**Exercise directions:**
Pull out every line from the line containing "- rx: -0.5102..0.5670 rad" through the end of the material, both ends included, and reproduce it exactly. Keep pictures out.
<<<<
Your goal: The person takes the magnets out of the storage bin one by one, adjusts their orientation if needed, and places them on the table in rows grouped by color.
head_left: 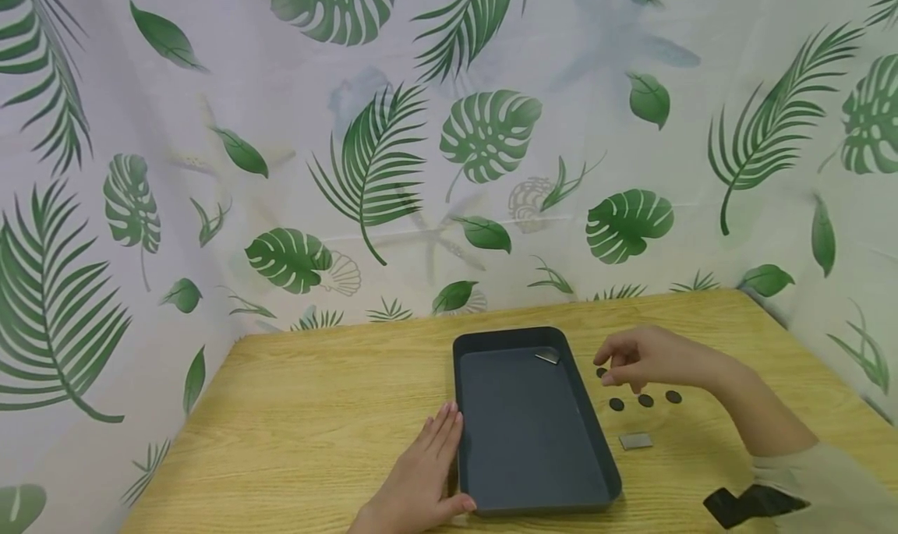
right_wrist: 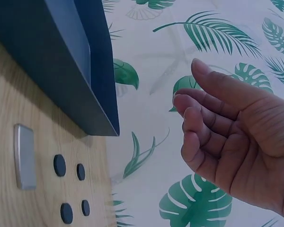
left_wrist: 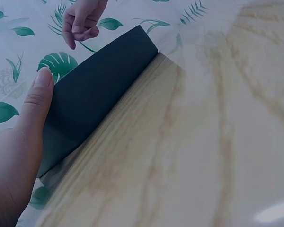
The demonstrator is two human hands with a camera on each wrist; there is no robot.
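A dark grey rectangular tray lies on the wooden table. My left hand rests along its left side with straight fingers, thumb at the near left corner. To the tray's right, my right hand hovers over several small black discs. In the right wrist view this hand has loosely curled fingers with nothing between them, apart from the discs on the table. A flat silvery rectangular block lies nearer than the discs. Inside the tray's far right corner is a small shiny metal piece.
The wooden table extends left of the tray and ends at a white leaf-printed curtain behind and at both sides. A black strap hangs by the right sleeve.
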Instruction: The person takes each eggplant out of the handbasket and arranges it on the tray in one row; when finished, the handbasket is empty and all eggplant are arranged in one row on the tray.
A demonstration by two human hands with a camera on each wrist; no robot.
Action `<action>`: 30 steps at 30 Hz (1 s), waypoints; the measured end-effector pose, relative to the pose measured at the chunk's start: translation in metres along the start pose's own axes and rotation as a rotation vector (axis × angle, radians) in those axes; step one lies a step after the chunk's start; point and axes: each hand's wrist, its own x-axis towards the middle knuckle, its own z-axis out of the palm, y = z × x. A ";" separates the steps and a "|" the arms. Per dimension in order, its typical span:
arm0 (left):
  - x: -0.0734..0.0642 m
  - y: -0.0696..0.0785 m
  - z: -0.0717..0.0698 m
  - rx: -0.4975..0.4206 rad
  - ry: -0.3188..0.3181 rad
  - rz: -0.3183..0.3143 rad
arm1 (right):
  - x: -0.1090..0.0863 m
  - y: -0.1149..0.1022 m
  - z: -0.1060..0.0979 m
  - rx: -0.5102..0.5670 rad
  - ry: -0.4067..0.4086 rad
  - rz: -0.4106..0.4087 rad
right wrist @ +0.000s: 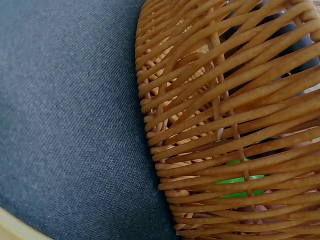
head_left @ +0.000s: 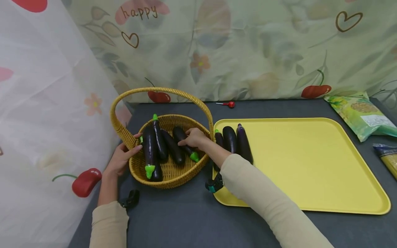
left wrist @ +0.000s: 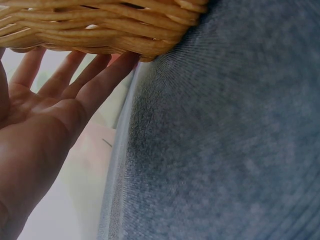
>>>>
**Answer for this exercise:**
  - rx: -0.5102..0.5670 rad
  - ry: -0.4067..0.4086 rad
  - rz: -0.4106..0.4087 rad
right wrist @ +0.000s: 
head_left @ +0.000s: 
left wrist @ +0.000s: 

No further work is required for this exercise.